On the Net, reading the responses to this hypertext has also been rather an uncomfortable experience, particularly as I had not really considered who my audience might be when I created the work. My original impetus for creating it, in March 1997, was partly to explain to my students at Falmouth College of Arts, where I was teaching web production and design at the time, why I was walking around looking like an extra from Star Trek. I also wanted to be able to direct people asking "What's wrong with you, then?" to the site wherever possible. And in a world where other people's images of my body and perceptions of my life are on record, and I am mostly denied access to these files - let alone to challenge them - I wanted to produce my own images of myself, to tell my own story in my own space.

(As a disabled woman, I am constantly having to tell stories about my life - to doctors and nurses, physiotherapists, occupational therapists, alternative therapists, social workers, employment department officials, welfare officials, advice workers, ergonomic experts . . . with no detail considered to be too intimate to be asked about or revealed - my not-so-secret life. And these stories are generally told to people who are going to make judgements about them, and who can withhold the treatments, benefits and facilities on which I rely for independent living if they don't like them. They are, too, distorted stories of my life, which focus on the effects of my impairment and define me by these rather than by my life as a whole.)
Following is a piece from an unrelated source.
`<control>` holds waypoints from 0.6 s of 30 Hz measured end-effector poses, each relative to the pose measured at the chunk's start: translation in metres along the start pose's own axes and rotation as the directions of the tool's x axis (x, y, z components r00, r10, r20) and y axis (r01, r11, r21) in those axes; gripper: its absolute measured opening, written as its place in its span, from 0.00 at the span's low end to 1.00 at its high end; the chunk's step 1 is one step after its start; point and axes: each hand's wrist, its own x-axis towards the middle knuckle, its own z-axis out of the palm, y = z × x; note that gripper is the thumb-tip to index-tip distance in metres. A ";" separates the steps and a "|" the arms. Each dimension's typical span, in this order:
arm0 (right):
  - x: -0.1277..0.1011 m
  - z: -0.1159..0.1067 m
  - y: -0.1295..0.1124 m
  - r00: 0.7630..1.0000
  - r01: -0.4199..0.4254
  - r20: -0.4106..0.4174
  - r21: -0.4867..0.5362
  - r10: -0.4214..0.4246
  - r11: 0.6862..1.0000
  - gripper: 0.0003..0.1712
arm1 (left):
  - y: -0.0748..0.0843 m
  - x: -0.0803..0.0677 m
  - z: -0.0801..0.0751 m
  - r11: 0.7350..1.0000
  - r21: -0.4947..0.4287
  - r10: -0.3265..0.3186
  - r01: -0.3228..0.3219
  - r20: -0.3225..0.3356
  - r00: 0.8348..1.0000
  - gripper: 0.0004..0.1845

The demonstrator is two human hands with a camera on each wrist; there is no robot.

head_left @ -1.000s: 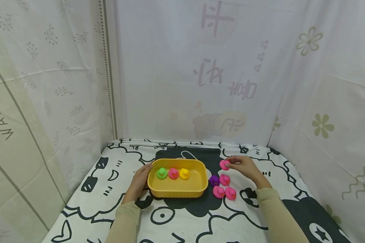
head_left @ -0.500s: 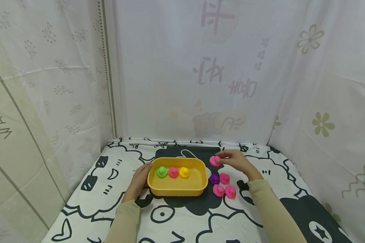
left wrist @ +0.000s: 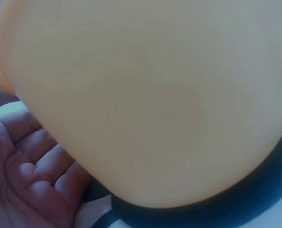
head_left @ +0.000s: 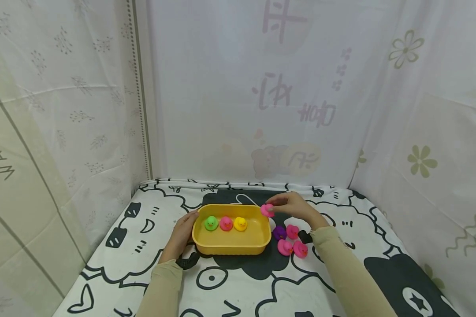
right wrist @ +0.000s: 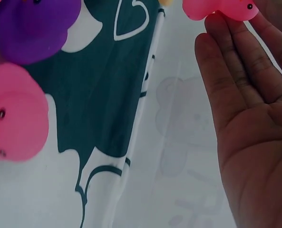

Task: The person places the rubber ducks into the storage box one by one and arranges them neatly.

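Since the earlier frames the right hand [head_left: 295, 208] has travelled leftward with a pink duck [head_left: 267, 210], from beside the loose ducks to the right-hand rim of the yellow tub [head_left: 232, 245]; the left hand [head_left: 182, 231] has stayed against the tub's left end, and the head view has barely shifted.

The right grip is pinching the pink duck at the fingertips; in the right wrist view the duck [right wrist: 221, 8] sits at the tips of the fingers [right wrist: 226, 52] with the palm open below. The left grip rests against the tub wall with fingers relaxed, bracing rather than grasping, and the left wrist view is almost filled by that wall [left wrist: 150, 95].

By my reading the step in hand is carrying this duck across to the tub. The tub already holds a green duck [head_left: 211, 223], a pink one [head_left: 226, 224] and a yellow one [head_left: 240, 224] in a row. The next move seems to call for clearing the rim, lowering the duck beside the yellow one and letting go. A purple duck [head_left: 279, 233] and three more pink ducks [head_left: 293, 241] lie on the counter [head_left: 123, 264] just right of the tub.

Readable writing: "WARM" on the left curtain [head_left: 4, 154]. The back curtain shows mirrored characters I cannot read
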 end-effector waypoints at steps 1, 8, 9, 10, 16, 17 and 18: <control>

Otherwise, as with much autobiographical art, I did not want to think about my audience too closely, for fear that I would self-censor my work. But in the event it has been interesting to see how differently this hypertext is perceived depending on who is reading it, particularly since website audiences are far less limited by geographical considerations, gender and interest groups than are those of traditional media. It has also been interesting to witness the power of the work, and the fact that the hypertext itself has been received as a performance rather than as a printed text - on the Net as IRL, the community provides my stage.

In general, non-disabled people perceive the disabled stereotype of "bravery" first and foremost when reading the work. This is an irritating stereotype for disabled people, partly because we are no braver than any other group - we just have little choice but to put up with our impairments and the way in which society treats us - and partly because it reflects an image of ourselves as "Other". However, since the admiration is genuine and specific in this case, it is also appreciated.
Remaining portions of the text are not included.